By Tom Giuliano, Senior Product Marketing Manager, EMC Backup Recovery Systems Division
There’s an interesting phenomenon going on in IT environments today. The same virtualization initiatives that have saved us significant time, money and space across our data centers are now costing us confidence and sweat on the backup side of the house.
Ensuring your vital business data is protected and available requires backup processes that are fast, efficient and offer rapid recoverability; this requires a backup architecture and processes that are built for the “fluid” nature of virtual environments, not physical infrastructures. In virtualized environments, VMs are constantly being created, moved around and deleted, and traditional physical backup applications and policies just can’t keep up. There are plenty of articles that discuss updating backup and recovery processes to address the challenges virtualization creates for backup and recovery. As Alex pointed out in his previous post, the better option – one that industry analysts support – is to re-think traditional backup approaches.
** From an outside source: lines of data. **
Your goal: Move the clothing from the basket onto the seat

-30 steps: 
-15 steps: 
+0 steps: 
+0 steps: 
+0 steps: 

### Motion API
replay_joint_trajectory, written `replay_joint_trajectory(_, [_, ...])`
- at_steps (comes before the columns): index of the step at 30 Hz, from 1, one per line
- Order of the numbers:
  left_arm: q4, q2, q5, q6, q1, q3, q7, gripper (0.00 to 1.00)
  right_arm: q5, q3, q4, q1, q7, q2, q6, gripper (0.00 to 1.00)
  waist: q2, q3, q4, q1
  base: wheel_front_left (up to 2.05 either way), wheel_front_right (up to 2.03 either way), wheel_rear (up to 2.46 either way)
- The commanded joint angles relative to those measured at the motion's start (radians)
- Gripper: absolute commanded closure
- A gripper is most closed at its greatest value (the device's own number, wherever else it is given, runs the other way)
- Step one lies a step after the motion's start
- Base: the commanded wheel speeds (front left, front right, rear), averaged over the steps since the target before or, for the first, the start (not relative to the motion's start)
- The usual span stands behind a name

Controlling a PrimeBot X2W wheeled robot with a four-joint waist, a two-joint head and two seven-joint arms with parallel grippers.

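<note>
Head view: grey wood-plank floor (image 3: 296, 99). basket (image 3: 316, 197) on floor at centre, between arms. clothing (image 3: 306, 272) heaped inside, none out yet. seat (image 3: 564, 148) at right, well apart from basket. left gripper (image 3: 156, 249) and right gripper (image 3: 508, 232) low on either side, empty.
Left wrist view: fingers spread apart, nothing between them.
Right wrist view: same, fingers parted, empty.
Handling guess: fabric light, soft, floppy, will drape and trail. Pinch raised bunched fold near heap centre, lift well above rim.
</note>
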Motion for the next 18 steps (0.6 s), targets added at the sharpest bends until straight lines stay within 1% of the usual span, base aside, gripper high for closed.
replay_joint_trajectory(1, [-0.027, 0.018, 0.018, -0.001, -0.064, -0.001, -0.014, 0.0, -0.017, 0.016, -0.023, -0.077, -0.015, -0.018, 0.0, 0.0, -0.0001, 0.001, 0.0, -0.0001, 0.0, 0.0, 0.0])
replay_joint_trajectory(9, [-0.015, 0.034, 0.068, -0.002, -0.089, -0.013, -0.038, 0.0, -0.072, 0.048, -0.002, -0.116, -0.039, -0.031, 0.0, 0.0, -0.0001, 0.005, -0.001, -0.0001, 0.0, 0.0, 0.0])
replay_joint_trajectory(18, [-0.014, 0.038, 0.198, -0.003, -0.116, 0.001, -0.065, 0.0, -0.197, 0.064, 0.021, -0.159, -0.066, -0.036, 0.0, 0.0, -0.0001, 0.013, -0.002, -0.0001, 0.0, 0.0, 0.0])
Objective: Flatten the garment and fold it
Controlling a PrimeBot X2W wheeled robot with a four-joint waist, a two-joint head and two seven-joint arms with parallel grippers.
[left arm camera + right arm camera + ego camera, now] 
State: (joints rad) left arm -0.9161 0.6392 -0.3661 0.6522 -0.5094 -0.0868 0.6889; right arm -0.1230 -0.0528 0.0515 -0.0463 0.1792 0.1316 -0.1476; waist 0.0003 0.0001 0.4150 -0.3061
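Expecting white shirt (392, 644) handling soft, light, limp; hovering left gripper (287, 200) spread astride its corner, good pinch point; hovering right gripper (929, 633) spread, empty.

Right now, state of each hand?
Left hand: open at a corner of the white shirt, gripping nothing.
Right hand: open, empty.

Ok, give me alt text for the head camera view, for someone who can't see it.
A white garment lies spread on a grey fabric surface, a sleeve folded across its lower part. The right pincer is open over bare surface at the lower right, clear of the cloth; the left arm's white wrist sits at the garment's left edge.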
But what does this mean?
Data protection management solutions to the rescue…
Some say re-thinking backup amounts to adding deduplication and implementing backup and recovery tailored for virtual environments. While this may work okay in small, slow-growing, or single-product backup environments, it still means administrators need to change the way they think about data protection. But if your company has multiple, disparate backup products, it can be challenging at best to implement standardized backup processes across the virtualized environment. How can administrators monitor the changing virtualized environment to ensure backups are completing correctly and on time?
Effectively managing backup jobs across all data protection platforms – physical and virtual – requires comprehensive, centralized monitoring of data growth, backup success and failure, compliance, etc. , and data protection management solutions, such as EMC’s Data Protection Advisor (DPA), can be very helpful, providing resource usage, capacity planning and optimization statistics and assisting with troubleshooting. Additionally, EMC DPA provides visibility into the virtualized environment, automatically discovering VMs that may be undetected and therefore unprotected. DPA also has the ability to predict VM backup workloads, which might impact server or application performance.
The bottom line is that businesses need to know with near certainty that 1) their critical application data, virtualized or not, is protected, 2) they can prove the data is protected and 3) if there are issues, they can find them and fix them quickly. Data protection management software offers an effective method to ensure vital business data is backed up and meet compliance requirements, along with a variety of other benefits.